▶ **WHAT TO DO**: Leave every picture out. Set down all the lines below exactly.

########

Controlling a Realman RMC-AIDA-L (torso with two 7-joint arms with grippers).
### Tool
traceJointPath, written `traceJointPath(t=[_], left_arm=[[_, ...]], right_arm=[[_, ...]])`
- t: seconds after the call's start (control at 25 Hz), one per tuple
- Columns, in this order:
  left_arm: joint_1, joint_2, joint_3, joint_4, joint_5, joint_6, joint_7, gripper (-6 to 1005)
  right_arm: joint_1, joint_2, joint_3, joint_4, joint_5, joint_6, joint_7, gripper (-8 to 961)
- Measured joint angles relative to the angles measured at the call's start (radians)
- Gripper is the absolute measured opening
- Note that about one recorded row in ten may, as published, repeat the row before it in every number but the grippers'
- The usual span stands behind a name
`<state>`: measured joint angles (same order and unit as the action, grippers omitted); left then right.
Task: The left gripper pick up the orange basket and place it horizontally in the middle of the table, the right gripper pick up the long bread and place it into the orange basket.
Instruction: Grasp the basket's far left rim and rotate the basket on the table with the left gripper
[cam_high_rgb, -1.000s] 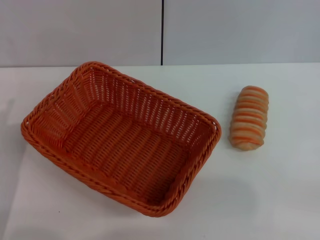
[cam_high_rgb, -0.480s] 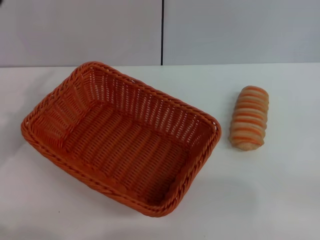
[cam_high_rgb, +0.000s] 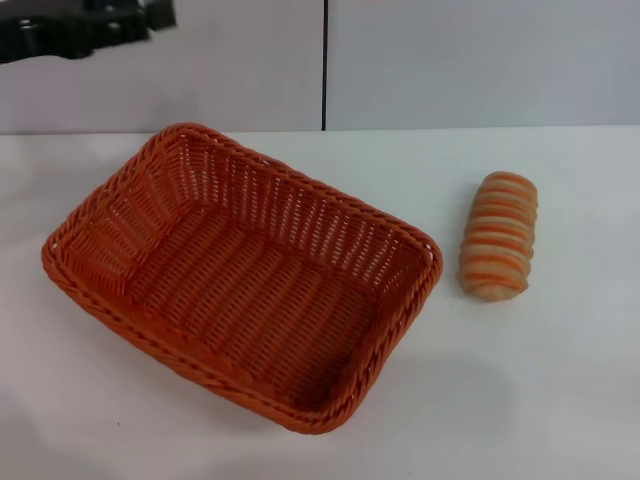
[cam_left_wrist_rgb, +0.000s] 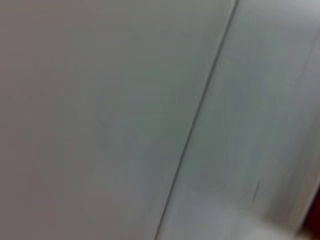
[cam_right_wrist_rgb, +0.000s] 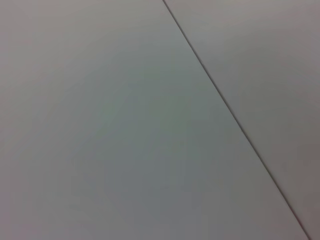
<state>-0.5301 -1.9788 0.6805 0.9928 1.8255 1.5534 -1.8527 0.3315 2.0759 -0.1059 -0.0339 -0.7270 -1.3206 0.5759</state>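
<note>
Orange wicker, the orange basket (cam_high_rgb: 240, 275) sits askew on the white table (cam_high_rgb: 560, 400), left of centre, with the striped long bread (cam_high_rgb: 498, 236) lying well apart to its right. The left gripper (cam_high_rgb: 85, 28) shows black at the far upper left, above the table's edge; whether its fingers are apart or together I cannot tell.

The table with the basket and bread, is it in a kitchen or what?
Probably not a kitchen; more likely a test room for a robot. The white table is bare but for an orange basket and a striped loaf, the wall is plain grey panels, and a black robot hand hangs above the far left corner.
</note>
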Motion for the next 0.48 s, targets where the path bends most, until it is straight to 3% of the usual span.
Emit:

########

▶ **ANSWER BOX**:
Controlling a Realman RMC-AIDA-L (torso with two 7-joint arms with grippers).
### Tool
traceJointPath, written `traceJointPath(t=[_], left_arm=[[_, ...]], right_arm=[[_, ...]])`
- t: seconds after the call's start (control at 25 Hz), one per tuple
- Columns, in this order:
  left_arm: joint_1, joint_2, joint_3, joint_4, joint_5, joint_6, joint_7, gripper (-6 to 1005)
  right_arm: joint_1, joint_2, joint_3, joint_4, joint_5, joint_6, joint_7, gripper (-8 to 961)
- Measured joint angles relative to the angles measured at the call's start (radians)
- Gripper is the absolute measured opening
- Note that about one recorded row in ten may, as published, repeat the row before it in every number but the grippers'
- The usual span stands behind a name
`<state>`: measured joint angles (same order and unit as the action, grippers omitted); left then right.
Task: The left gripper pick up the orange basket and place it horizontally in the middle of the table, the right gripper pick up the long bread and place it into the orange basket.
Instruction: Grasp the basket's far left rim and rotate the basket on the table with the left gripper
[cam_high_rgb, -1.000s] 
[cam_high_rgb, -0.480s] 
[cam_high_rgb, +0.000s] 
[cam_left_wrist_rgb, +0.000s] 
[cam_right_wrist_rgb, +0.000s] 
<state>-0.5301 -1.9788 0.6805 0.9928 1.8255 1.5534 -1.8527 0.3315 2.0759 -0.1059 -0.0339 -0.7270 -1.3206 0.5759</state>
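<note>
Orange wicker, the orange basket (cam_high_rgb: 240, 275) sits askew on the white table (cam_high_rgb: 560, 400), left of centre, with the striped long bread (cam_high_rgb: 498, 236) lying well apart to its right. The left gripper (cam_high_rgb: 85, 28) shows black at the far upper left, above the table's edge; whether its fingers are apart or together I cannot tell.

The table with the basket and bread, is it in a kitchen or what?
Probably not a kitchen; more likely a test room for a robot. The white table is bare but for an orange basket and a striped loaf, the wall is plain grey panels, and a black robot hand hangs above the far left corner.
</note>
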Motion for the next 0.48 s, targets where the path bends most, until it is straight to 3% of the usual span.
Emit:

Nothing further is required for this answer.